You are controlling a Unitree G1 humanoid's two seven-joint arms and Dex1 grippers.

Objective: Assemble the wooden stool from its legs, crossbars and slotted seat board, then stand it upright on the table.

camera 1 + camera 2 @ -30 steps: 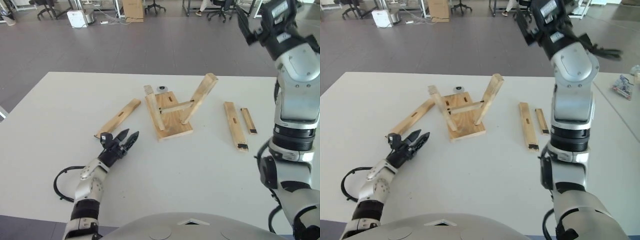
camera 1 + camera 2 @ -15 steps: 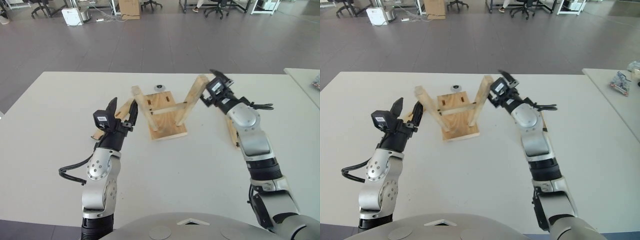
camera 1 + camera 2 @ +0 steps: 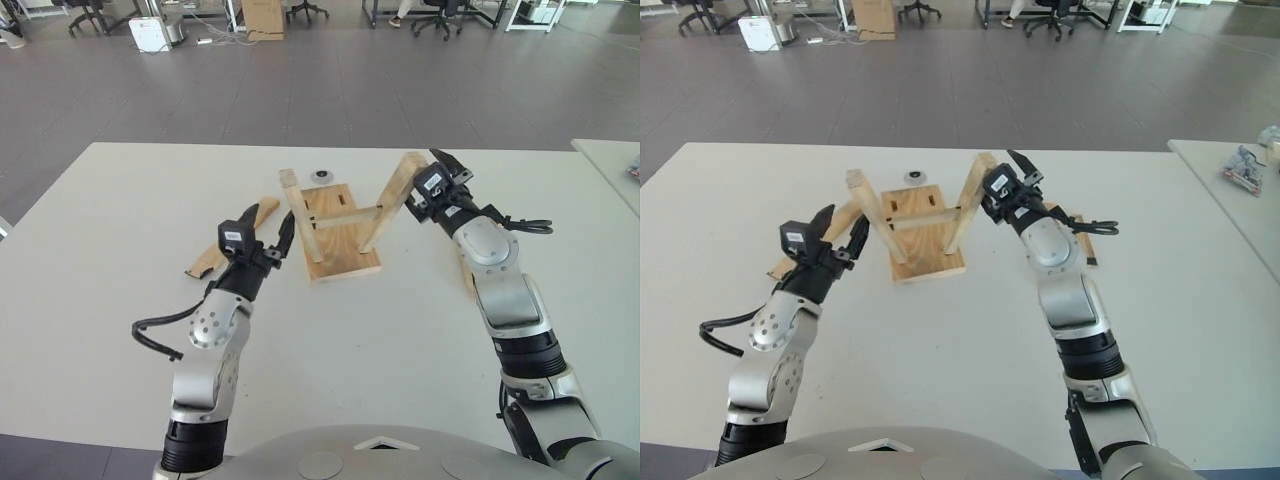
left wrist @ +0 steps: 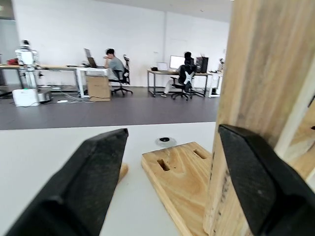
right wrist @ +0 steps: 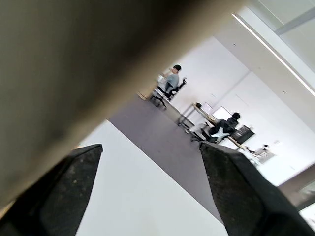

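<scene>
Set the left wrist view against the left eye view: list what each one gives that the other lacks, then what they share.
The left wrist view adds a close look at the slots in the seat board, with the left gripper open and one of its fingers beside the near leg. The left eye view adds the right gripper at the far leg and a loose leg on the table. Shared: seat board, near leg, left gripper, small round part.

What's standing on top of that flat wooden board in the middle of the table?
Two wooden legs stand tilted on the seat board, joined by a crossbar. Empty slots show in the bare wood. How the leg ends join the board is covered by the legs themselves.
</scene>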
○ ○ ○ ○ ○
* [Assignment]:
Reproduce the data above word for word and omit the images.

* [Solution for this task]:
You are controlling a Unitree G1 humanoid's two seven-joint arms and Dex1 grippers.

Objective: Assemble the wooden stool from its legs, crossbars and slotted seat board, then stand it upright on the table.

camera 1 + camera 2 @ -30 steps: 
camera 1 + camera 2 @ -15 steps: 
camera 1 + camera 2 @ +0 steps: 
left wrist @ +0 steps: 
right wrist @ +0 steps: 

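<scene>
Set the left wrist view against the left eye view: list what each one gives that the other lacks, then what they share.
The left wrist view adds a close look at the slots in the seat board, with the left gripper open and one of its fingers beside the near leg. The left eye view adds the right gripper at the far leg and a loose leg on the table. Shared: seat board, near leg, left gripper, small round part.

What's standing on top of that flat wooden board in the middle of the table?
Two wooden legs stand tilted on the seat board, joined by a crossbar. Empty slots show in the bare wood. How the leg ends join the board is covered by the legs themselves.
</scene>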

This finishes the response to the exercise.